MIDDLE EAST:US president's first tour to Middle East seems unlikely to yield results, writes Michael Jansen
Expectations are low as George Bush leaves Washington today on an eight-day tour, the first to the strategic Middle East during his seven years in office.
The objectives of this journey are promoting a Palestinian-Israeli peace deal by the end of the year and containing Iran's "aggressive ambitions".
He is assured of a warm welcome in Israel, where he is regarded as the most pro-Israel US president ever, and by the embattled Palestinian Authority, which is being propped up by the US.
But the rulers of Kuwait, Bahrain, the United Arab Emirates, Saudi Arabia and Egypt are likely to maintain some distance from a man most leaders and citizens hold responsible for regional instability and violence.
The Arabs and Mr Bush have a very different take on the turbulence in their region. While the Arabs regard Israel and the US occupation of Iraq as the chief threats to peace, the US and Israel see Iran as the main menace.
Arab politicians and pundits argue that by refusing to don the mantle of his predecessor, Bill Clinton, whose efforts brought Palestinians and Israelis close to a deal at the end of 2000, Mr Bush "lost" seven years in the quest for an end to the conflict.
During this time Israel built a 720-kilometre long wall and expanded settlements in the West Bank, making it all the more difficult to create a viable Palestinian state in line with the "two-state solution" mandated by the international community. The Arabs point out that Mr Bush still refuses to engage as a peace broker and argue that on their own, the sides are unlikely to achieve peace.
The general Arab view on Mr Bush's push for a Palestinian-Israeli deal was expressed by an Arab leader he will not be meeting, Syria's president Bashar al-Assad, who said: "It is perhaps too late to talk about peace in the last year of this US administration. It will be preoccupied with elections."
Sunni Arabs continue to condemn Mr Bush for ousting the secular Baathist regime in Iraq and replacing it with a Shia fundamentalist government closely tied to Tehran and a virtually independent Kurdish state.

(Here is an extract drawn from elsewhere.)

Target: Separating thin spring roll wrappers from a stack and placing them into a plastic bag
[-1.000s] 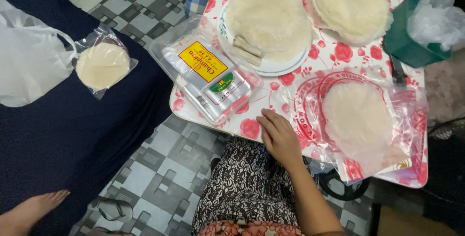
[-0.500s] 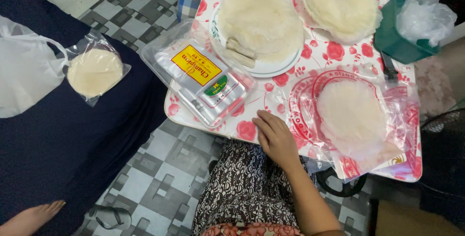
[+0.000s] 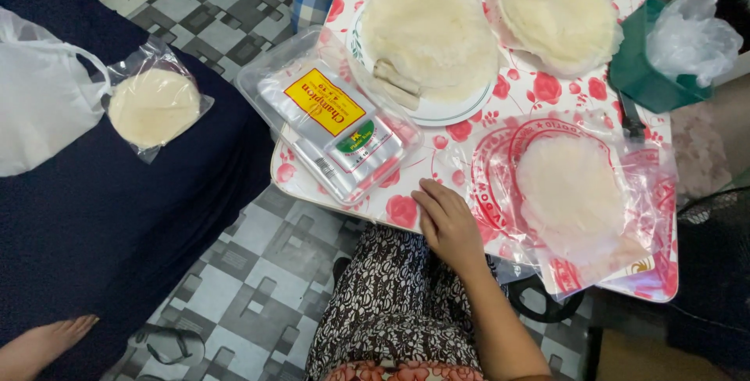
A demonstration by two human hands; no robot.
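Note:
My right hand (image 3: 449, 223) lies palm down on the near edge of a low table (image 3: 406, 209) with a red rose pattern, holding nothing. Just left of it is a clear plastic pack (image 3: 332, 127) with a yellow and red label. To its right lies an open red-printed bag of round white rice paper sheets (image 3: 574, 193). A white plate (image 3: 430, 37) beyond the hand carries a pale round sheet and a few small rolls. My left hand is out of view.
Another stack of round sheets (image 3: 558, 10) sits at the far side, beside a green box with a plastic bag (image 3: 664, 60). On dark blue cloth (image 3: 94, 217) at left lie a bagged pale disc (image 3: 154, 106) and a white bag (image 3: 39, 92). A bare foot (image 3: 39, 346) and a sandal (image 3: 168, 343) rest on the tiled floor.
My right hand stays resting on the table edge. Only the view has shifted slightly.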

In spite of claims that the US military surge during 2007 has greatly improved the situation in Iraq, there is little hope in the Arab world that the country can be tamed in the foreseeable future. The fatality rate in Iraq last year was the second-highest since 2003. At least 24,000 civilians died, swelling the overall toll to between 600,000 and 1.1 million. Although 46,000 of 2.5 million refugees returned to Iraq during the fourth quarter, the Iraqi Red Crescent said they did so because host country visas expired and funds finished.
The Iraqi Families' Association reported parents were selling their small children abroad to secure a subsistence.
Iraq was the hard-core country of the eastern Arab world; today it is seen as its soft centre, on the brink of becoming a failed state. Post-war anarchy there has reduced the ability of other countries in the region to resist fundamentalist extremism and counter rising Iranian influence. Instead of following Mr Bush's prescriptions, the Arabs are dealing with homegrown fundamentalists by rooting out networks linked to al-Qaeda and seeking coexistence and co-operation with Tehran.
Last month Mahmoud Ahmadinejad became the first Iranian president to address a Gulf Co- operation Council summit and to participate in the hajj, the annual Muslim pilgrimage, at the invitation of a Saudi monarch.
The Arabs were encouraged to make these overtures after the US national intelligence estimate undercut the Bush administration's attempt to play up the Iranian nuclear threat by revealing Tehran had halted efforts to obtain nuclear weaponry in 2003.
Gulf rulers, particularly those hosting US forces, fear US military action against Iran before Mr Bush leaves office in January 2009 more than they fear Iran's acquisition of a nuclear bomb at some future date.